Desculpem este longo título que é intencionalmente programático, mas tinha de ser. Toda a gente sabe que em matérias de críticas a José Sócrates, político, deputado, ministro, primeiro-ministro, cidadão público, não tenho lições a receber de ninguém. De há muito me apercebi que havia algo de muito errado na sua actuação pública, mesmo naquela que não era susceptível de constituir crime. Desde a história das marquises, passando pelas histórias das ETAR, do Freeport, do currículo académico, das rasuras na ficha biográfica de deputado, do contrato com Figo e muito mais, era-me factualmente evidente que este homem era capaz de tudo, embora eu não soubesse da dimensão do tudo. Como já referi, a ficha biográfica de deputado rasurada em fotocópia foi para mim a epifania, porque eu sabia bem como as coisas funcionavam na Assembleia e tudo aquilo era tão completamente implausível que tinha de haver, numa expressão plebeia, marosca.
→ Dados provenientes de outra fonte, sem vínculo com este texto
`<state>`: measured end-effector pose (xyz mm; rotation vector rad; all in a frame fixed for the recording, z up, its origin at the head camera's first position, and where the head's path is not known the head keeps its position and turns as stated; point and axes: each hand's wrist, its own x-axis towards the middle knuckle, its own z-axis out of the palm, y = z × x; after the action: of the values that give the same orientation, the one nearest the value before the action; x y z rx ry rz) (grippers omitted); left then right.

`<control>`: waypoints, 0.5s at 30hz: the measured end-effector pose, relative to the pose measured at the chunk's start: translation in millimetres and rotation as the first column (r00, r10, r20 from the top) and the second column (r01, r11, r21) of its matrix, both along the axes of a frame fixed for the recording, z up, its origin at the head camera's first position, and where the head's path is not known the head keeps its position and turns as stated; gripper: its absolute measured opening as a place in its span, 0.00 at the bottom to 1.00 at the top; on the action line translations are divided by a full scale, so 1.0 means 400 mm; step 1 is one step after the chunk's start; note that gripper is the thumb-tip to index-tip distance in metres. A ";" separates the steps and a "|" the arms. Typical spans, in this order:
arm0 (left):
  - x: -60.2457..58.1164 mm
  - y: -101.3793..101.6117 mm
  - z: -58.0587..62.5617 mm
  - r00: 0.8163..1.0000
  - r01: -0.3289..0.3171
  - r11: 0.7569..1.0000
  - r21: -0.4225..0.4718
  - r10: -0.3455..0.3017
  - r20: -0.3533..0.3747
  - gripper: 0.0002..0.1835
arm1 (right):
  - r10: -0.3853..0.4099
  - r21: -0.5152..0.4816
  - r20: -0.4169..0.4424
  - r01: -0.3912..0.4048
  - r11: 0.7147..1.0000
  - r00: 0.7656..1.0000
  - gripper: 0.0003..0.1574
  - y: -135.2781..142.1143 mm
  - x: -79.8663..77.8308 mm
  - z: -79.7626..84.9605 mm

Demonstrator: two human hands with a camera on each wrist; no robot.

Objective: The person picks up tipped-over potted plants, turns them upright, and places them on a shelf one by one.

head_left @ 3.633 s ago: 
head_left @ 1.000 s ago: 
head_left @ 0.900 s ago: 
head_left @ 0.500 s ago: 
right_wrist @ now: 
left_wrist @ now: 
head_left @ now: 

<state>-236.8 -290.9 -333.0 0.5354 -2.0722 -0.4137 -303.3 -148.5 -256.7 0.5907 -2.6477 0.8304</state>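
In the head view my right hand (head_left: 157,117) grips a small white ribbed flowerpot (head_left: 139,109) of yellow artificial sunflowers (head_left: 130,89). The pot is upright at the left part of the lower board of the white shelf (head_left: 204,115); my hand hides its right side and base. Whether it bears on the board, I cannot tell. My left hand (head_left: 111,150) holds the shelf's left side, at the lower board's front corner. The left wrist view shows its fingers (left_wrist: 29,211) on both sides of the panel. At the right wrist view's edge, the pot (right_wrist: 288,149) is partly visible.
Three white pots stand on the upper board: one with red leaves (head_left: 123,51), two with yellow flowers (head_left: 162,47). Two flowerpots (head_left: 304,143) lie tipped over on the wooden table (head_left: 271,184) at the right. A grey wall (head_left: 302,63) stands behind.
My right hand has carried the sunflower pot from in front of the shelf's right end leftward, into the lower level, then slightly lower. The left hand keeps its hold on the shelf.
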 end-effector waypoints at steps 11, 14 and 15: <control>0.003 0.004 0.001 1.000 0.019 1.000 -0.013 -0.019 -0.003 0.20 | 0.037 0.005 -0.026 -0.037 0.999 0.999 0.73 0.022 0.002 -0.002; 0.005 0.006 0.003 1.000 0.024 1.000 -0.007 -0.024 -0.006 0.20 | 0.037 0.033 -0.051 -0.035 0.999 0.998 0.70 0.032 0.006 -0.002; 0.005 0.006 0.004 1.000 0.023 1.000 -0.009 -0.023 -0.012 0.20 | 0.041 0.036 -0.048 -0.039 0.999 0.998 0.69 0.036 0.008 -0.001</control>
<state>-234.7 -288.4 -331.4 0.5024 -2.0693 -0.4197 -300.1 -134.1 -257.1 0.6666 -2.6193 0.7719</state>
Mais tarde, na comissão de inquérito parlamentar sobre as interferências de Sócrates na liberdade de expressão, através da tentativa de usar a PT para comprar a TVI com o objectivo de calar as vozes que lhe eram incómodas, no quadro de outros abusos do poder que levaram os magistrados de Aveiro a acusá-lo, eu pude ter em primeira mão acesso ao modo como uma parte importante da elite do poder económico e político mentia com a maior displicência e desaforo para proteger Sócrates. A maioria deles está agora indiciada no mesmo processo da Operação Marquês, o que não me surpreende de todo.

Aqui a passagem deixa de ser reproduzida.